The screenplay remains faithful to its source material. Morgan Freeman provides opening and closing narration lifted directly from Wells’ prose, and the attacking machines are the three-legged tripods of the novel. The invaders begin to spread a red weed that chokes all earthly vegetation and spreads like Kudzu over buildings and stalled vehicles. These aliens feed this plant by sucking the blood from fleeing humans and sprinkling it onto the landscape—a sequence that is ripe with stomach-churning horror as the wind carries some of the spray into Ray’s face.
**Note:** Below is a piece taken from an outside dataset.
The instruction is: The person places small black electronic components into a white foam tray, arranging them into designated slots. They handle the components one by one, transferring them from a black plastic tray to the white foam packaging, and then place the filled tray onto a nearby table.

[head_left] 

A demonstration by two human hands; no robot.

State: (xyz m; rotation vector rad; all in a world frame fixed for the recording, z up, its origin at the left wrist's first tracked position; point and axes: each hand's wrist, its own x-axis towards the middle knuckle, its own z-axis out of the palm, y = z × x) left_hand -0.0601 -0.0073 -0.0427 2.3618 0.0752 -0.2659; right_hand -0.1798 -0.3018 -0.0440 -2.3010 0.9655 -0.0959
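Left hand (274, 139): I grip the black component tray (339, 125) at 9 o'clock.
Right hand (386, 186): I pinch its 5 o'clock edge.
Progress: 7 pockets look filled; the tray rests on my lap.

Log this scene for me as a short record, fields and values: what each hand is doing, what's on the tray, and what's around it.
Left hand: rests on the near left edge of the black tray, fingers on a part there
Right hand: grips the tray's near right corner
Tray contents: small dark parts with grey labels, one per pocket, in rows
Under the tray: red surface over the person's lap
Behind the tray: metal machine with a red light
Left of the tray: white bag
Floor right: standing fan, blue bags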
Just as the ‘50s War of the Worlds played on Cold War fears, this new War deals with the post 9/11 world we live in. These war machines do not streak to Earth in meteors. No, they come up from within the earth—right under our feet the entire time. Like terrorist sleeper cells, they are activated on command to begin the destruction of America. As one character comments, “They’ve been planning this for years.” In one haunting scene, the clothing and ash of pulverized Americans fall like rain. As Ray becomes covered with this ash and walks through the streets, the likeness he bears to survivors of the twin towers is truly disturbing.
Spielberg keeps the action moving. In one brilliant sequence, his camera moves in and around Ray’s fleeing mini-van. We see the family in close-up as they speak, then pull back to get an overall view of the devastation, then it’s right back into the van for more dialogue. Later, when the aliens send a remote camera—a huge eye—into the cellar where Ray and Rachel have found shelter, the camera follows the machine as it snakes its way through the labyrinth, then whirls back to show the family moving out of its line of sight.
The director also knows when to let his camera linger. When a stranger (Tim Robbins) who has been driven mad by his experiences threatens Rachel’s safety, Ray feels he has no choice but to remove this danger. Ray blindfolds his daughter and asks her to sing her favorite lullaby as he goes off to silence the babbling man. The camera stays on her face, allowing us to hear her crackling voice and the faint noises of struggle in the distance. It is a gut-wrenching sequence.
In a film of cold technology and spectacular vistas of destruction, Cruise and Fanning manage to keep things very human indeed. Despite her young age, Fanning has proven to be one of the finest actresses in Hollywood, even upstaging the great Robert DeNiro in the recent Hide and Seek. Here, she compliments Cruise’s performance rather than distracting from it. Ray’s transformation from uncaring man-child to protector is made believable by Rachel’s transformation from too-wise child to little girl lost. One would not work without the other.
Some may find fault in Spielberg’s choice to portray the end of the world through Ray’s eyes (as in the movie Signs, if the main characters don’t see what’s happening, we don’t experience it either), but I’m not one of them. This War of the Worlds owes more to the director’s Saving Private Ryan than his earlier science fiction efforts. This is gritty, bleak, shocking, and real…until the very end. I’m not referring to the fate of the aliens. If you’ve read H.G. Wells’ novel, heard Orson Wells’ radio play, or seen the ‘50s film, you know what happens to them. I’m talking about the fate of Ray’s family. I won’t give anything away here, but let’s just say that Spielberg nearly ruined the entire film with a sappy, totally implausible “Hollywood” ending. The rest of the film is so uncompromisingly grim, however, that I am willing to forgive this hokum.
This is the second collaboration of Spielberg and Cruise. Their previous effort, Minority Report, was my favorite film of 2002. I will look forward to more outings with this dynamic duo. I only hope they don’t go “Hollywood” on us again.